Nisrine El Lababidi explains how to make child’s play of nursery design
Design dilemma: Safe and sound - and stylish
When it comes to spaces for little ones, there is an important balance to be struck between aesthetics and safety. What advice would you offer?
Nurseries are so much fun to design, but my approach is to try and work a bit of grown-up flair into the space. I personally like nurseries to feel bright and happy, but not too childish. I never incorporate themes, like superman or princesses, because children quickly grow out of them.

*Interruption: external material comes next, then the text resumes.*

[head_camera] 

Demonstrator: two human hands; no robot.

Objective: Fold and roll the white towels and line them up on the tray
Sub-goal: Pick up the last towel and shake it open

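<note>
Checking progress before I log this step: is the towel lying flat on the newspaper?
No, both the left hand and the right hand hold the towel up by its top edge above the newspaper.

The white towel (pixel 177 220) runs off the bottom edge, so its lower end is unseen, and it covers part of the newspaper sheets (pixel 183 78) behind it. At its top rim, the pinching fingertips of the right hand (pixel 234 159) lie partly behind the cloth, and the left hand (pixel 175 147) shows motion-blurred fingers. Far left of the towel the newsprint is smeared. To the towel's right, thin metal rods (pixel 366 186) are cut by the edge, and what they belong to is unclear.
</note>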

Instead, use colour and pattern to theme your space. Aqua, deep blues and blush pinks are trending this season and work particularly well in nurseries. Play with colour to add depth to your design. Work on repeating different shades of the same colour within your space to ground and connect the various elements. Also, try to add a pop of colour that contrasts with your primary palette, preferably in the form of an unexpected object like a vintage toy or book, or a snow globe that has some kind of personal meaning.
To keep a nursery looking tidy, I recommend incorporating plenty of storage elements, like baskets that can be used to stock toys later on, and soft-edge pullouts inside cabinets that will keep the chaos at bay. Make the most of awkward angles by creating ledges that double as shelves for books, and then add large floor cushions with throw pillows to create fun but cosy reading and playing areas.
Of course, the most crucial thing to consider when designing a nursery is baby proofing. When it comes to this, every single detail in your space needs to be carefully considered. Here are some of my top tips:
Use a paint that is free of VOCs (Volatile Organic Compounds). Good options that are available in the UAE include Oasis paint and Benjamin Moore’s Natura paint.
Go with a crib that has a non-toxic finish, as many little ones like to chew on the rails of their crib when they are teething. Also, make sure to keep the crib a safe distance away from windows and away from the direct drift of the AC shaft.
Go for a natural rug option, like an all-wool dhurrie. Not only will it last longer, and be easier to maintain and clean over time, but the dyes used in these are non-toxic.
When it comes to window treatments, always use chord shorteners to make sure curtain chords are kept high up and out of arm’s reach. Also, I wouldn't opt for any pom pom-edged curtains, as young ones can either pull on these or place them in their mouths and choke on them.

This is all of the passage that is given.